The last report is only used to find out of any event changed. The calendar-multiget report is used to download the actual changes:

<x0:calendar-multiget xmlns:x0="urn:ietf:params:xml:ns:caldav" xmlns:x1="DAV:">
    <x1:prop>
        <x1:getetag />
        <x0:calendar-data />
    </x1:prop>
    <x1:href>/calendars/admin/default/524022B0-8AA8-44BD-8E6A-F1B41FBBC9E2.ics</x1:href>
</x0:calendar-multiget>

Base urls in iOS6

It was reported that iOS switches to extremely buggy behavior if the CardDAV server is not running on the root of the server, more specifically.. when the user sets up the CardDAV server and the 'server' they fill in is not just a domain name, iOS breaks severely.

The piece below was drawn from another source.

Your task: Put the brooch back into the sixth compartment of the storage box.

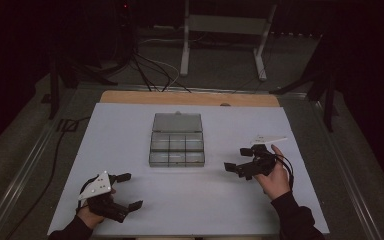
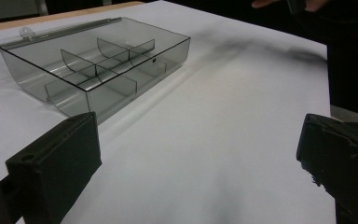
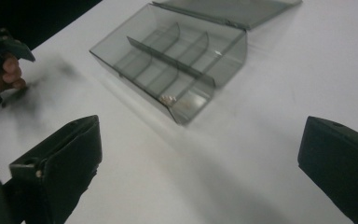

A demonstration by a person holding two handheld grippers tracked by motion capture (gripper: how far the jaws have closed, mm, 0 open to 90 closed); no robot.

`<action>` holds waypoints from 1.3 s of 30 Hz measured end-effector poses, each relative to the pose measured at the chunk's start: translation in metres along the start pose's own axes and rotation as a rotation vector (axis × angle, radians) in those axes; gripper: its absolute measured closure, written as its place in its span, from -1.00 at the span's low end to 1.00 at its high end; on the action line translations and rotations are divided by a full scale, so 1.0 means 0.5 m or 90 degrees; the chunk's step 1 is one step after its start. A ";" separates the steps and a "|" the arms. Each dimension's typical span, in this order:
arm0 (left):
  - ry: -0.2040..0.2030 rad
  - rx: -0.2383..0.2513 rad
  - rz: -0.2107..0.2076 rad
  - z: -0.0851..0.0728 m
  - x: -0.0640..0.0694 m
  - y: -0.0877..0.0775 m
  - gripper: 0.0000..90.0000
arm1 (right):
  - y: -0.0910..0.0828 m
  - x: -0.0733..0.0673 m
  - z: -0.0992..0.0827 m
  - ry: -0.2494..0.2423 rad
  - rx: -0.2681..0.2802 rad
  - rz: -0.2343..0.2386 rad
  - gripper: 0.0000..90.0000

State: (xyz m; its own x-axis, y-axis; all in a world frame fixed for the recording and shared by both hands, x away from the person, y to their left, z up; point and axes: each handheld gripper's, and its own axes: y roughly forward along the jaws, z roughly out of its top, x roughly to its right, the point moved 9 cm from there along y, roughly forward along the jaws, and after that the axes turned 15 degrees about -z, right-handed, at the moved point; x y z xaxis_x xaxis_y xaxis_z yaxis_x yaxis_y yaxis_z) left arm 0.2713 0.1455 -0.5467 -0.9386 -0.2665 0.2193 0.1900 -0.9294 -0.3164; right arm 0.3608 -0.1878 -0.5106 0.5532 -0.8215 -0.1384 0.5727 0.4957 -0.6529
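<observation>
Hand-held grippers agape — clear divided box (image 1: 177, 145) lid-open, tiny object inside.

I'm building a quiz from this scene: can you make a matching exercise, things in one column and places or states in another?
Things:
1. clear grey plastic compartment box
2. flat clear box lid
3. left tongs
4. right tongs

Places or states:
A. open, at the table's near-left corner
B. folded back, lying flat behind the box
C. mid-table, divided into six sections
D. open, right of the box

Pairs: 1-C, 2-B, 3-A, 4-D
</observation>
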 end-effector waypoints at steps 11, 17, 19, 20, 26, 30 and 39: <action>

If you must have a carddav server that's not running off the root, you can workaround this by setting up a 'well-known' endpoint for CardDAV, as described in ServiceDiscovery.

Base urls in iOS7

iOS7 also has issues with servers not running on a root domain, although the problem appears to have changed a bit in nature (need more details).

Setting up the Cal and CardDAV server by using a full principal url seems to almost always fix these problems.

This issue also appeared in very old iOS versions (iOS 3).

Directory support

iOS has support for a global read-only directory. iOS does not allow simply browsing through the directory, it's used for searching only (using the addressbook-query REPORT).

SabreDAV does have (very minimal) support for CardDAV directory.

Encoding of HTTP/1.1 200 Ok

Apparently older iOS versions (1.4.2) require HTTP/1.1 200 Ok to be encoded in uppercase (OK rather than Ok). This is fixed in SabreDAV version 1.5.3.